8. Emotion Posture Exploration
Clients explore how posture changes with emotions such as anxiety, sadness, confidence, anger, or calm. This builds awareness of the relationship between emotion and body position.
9. Shake It Out
Clients gently shake their hands, arms, legs, or shoulders for 30–60 seconds, then pause and notice what changes. This can help release activation and increase body awareness.
10. Temperature Reset
Clients use a warm or cool object and notice how temperature affects their body and emotions. This can be used as a grounding and regulation activity.
11. Body-Based Boundaries Exercise
Clients imagine saying yes, no, and maybe while noticing body sensations, posture, breathing, and tension. This helps explore boundaries through physical cues.

12. Comfort Object Exploration
Clients hold or touch an object with a comforting texture and notice how their body responds. This supports sensory grounding and resource building.
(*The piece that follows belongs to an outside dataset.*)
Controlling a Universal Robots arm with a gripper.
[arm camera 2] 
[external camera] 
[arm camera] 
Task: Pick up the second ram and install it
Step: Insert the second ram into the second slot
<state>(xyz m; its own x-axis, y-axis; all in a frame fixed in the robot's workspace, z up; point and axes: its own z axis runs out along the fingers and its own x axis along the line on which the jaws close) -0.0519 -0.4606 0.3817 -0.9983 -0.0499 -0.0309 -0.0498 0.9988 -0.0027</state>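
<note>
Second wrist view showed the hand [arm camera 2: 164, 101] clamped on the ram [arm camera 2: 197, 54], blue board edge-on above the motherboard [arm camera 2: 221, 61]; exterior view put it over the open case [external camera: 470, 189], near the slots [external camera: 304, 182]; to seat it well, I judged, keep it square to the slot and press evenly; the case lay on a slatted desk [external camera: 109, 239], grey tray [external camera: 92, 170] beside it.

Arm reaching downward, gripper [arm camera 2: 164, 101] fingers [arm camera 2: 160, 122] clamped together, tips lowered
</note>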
13. The Body Weather Report
Clients describe their current body sensations as weather, such as stormy, foggy, sunny, windy, heavy, or calm. This makes body awareness more creative and less clinical.
14. Anchor Point Practice
Clients choose one stable point of contact, such as feet on the floor, back against a chair, or hands resting in their lap, and gently focus attention there. This supports stabilisation.
15. Walk and Notice
Clients walk slowly and notice how their feet meet the ground, how their legs move, and how balance shifts. This turns simple movement into mindful body awareness.
16. Window of Tolerance Mapping
Clients identify their personal signs of hyperarousal, optimal regulation, and hypoarousal. This helps them recognise early cues of nervous system change.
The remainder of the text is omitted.